Stem cell-based therapies usually require the differentiation of stem cells into various cell types that are used for regenerative therapies. Such a strategy requires that the differentiated cells be purified from the rest of the cells. Typically, cell surface proteins are used as the means to distinguish cell types. Unfortunately, many undesired cell types may also share the same cell surface receptors, which will badly compromise the efficiency of cell purification.
Hirohide Saito from the Center for iPS Cell Research and Application (CiRA) at Kyoto University has designed a new way to isolate differentiated cells using microRNAs. This technique appears to be better than using cell surface proteins and it may revolutionize stem cell science.
Readers of this blog will recognize the term induced pluripotent stem cells or iPSCs, but for newer readers, I will provide a brief explanation of these cells. Induced pluripotent stem cells are made from mature, adult cells by means of genetic engineering and cell culture techniques. When the expression of four different genes (Oct4, Klf4, Sox2 and c-Myc) is forced in adult cells, a fraction of the cells de-differentiate and become like young, embryonic cells. When these cells are cultured ion special culture systems, they will aggregate and grow into an iPSC cell line. These cells have many, though not all, the features of embryonic stem cells, and they can, theoretically, differentiate into any adult cell type.
iPSCs are so popular in medical research because they are derived from a patient’s own body and they can be differentiate into any cell type. However, the protocols that are normally used to differentiate iPSCs lead to a mixed population of cells that are very heterogeneous, and the desired cell type has to be isolated from this mixture. Normally, antibodies that bind to surface receptors unique to the desired cell type are used for this purpose but in many cases such purification strategies are inefficient and the cell yield is rather poor. Also, these cell purification techniques have a tendency to damage cells.
New RNA-based procedures designed at CiRA may avoid these problems. Hirohide Saito and his colleagues designed tiny RNA molecules (microRNAs or miRNAs) that are designed to detect and sort live cells not by surface receptors, but by miRNAs. MicoRNAs are better markers of cell types and can improve purity levels. These “miRNA switches” as they are called, consist of synthetic mRNA sequences that include a recognition sequence for miRNA and an open reading frame (ORF) that codes a desired gene, such as a regulatory protein that emits fluorescence or promotes cell death. If the miRNA recognition sequence binds to miRNA expressed in the desired cells, the expression of the regulatory protein is suppressed, which helps distinguish one cell type from others that do not contain the miRNA and express the protein.
Senior Lecturer Yoshinori Yoshida, a heart muscle specialist who works with Professor Saito, immediately saw the potential of this technology. Dr. Yoshida has been studying how iPS cells can be used to combat cardiac diseases, but he has been stifled by unsatisfactory cell purification protocols. Heart muscle cells (cardiomyocytes) are especially difficult to purify because they do not possess unique cell surface proteins. So Professor Saito and Dr. Yoshida put their heads together to test the effectiveness of miRNA switches for isolating differentiated heart muscle cells from iPSCs.
First, they went to established heart muscle cell lines (which, by the way, are a colossal pain in the neck to deal with). They used these cells to define the miRNAs that are unique to cardiomyocytes. Then they designed several miRNA switches that contained sequences complementary to these miRNAs. After constructing the miRNA switches, they used them to isolated differentiated heart muscle cells from iPSCs.
The results were remarkable. Dr. Yoshida saw far better purification than he ever seen with standard methods. Furthermore, because this technology is RNA-based, it does not integrate into the genome and cause mutations.

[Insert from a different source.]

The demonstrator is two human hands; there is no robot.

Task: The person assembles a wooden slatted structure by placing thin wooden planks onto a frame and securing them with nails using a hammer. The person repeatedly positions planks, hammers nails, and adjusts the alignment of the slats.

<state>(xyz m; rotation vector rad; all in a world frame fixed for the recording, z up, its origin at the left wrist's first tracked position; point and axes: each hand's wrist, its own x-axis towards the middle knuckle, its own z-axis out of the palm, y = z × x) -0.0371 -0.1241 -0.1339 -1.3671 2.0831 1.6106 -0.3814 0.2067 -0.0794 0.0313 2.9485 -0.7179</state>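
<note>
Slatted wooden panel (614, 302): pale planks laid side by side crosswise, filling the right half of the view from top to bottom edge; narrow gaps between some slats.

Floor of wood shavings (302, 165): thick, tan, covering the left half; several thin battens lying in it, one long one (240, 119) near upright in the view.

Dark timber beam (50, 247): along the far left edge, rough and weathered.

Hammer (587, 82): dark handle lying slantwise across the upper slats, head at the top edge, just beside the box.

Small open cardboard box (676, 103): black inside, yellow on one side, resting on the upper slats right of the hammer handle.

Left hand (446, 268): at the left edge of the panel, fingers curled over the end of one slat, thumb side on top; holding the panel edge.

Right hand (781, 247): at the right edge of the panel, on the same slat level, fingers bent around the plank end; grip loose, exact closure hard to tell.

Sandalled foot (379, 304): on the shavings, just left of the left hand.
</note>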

This could potentially make the cells eligible for clinical application.
Yoshida sees this tool as remarkably simple and something that can be used by stem cell researchers studying any organ. “It is just synthesizing RNA and transfecting them. It is not difficult,” he said. To prove this point, he and Saito used their miRNA switches to purify liver cells and pancreatic cells from iPSCs. This is significant, because neither of these cell types possess unique cell surface markers, but miRNA switches wre able to effectively purify them.

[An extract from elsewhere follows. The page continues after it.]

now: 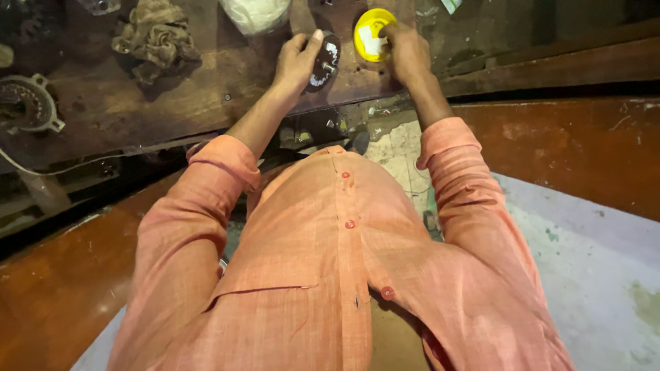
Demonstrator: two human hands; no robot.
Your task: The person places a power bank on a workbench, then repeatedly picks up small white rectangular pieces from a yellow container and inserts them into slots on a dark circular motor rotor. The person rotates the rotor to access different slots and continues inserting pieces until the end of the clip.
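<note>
An orange buttoned shirt with rolled sleeves fills the near view, both forearms reaching out over a dark, worn wooden desk. The left hand has its grip closed around the edge of a dark oval part with pale markings, held against the desk. Just beside it, the right hand pinches the rim of a round yellow lid; a crumpled brown rag lies well to the left.

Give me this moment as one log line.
left hand: holds dark round part | right hand: fingers in yellow tub | rag: bench
</note>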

Intriguingly, the performance of different miRNA switches varied with the stages of cell development. This suggests that strategic selection of miRNAs could separate heart muscle cells that are at different developmental stages, which could also lead to even more homogeneous cell pools and potentially better cell therapy outcomes.
Saito believes that with further development, miRNA switches will be applicable to all cell types at all cell stages. “We want to make an active miRNA dictionary for each cell type, so that if we want to isolate this kind of cell type, we know how to use this kind of switch,” he said.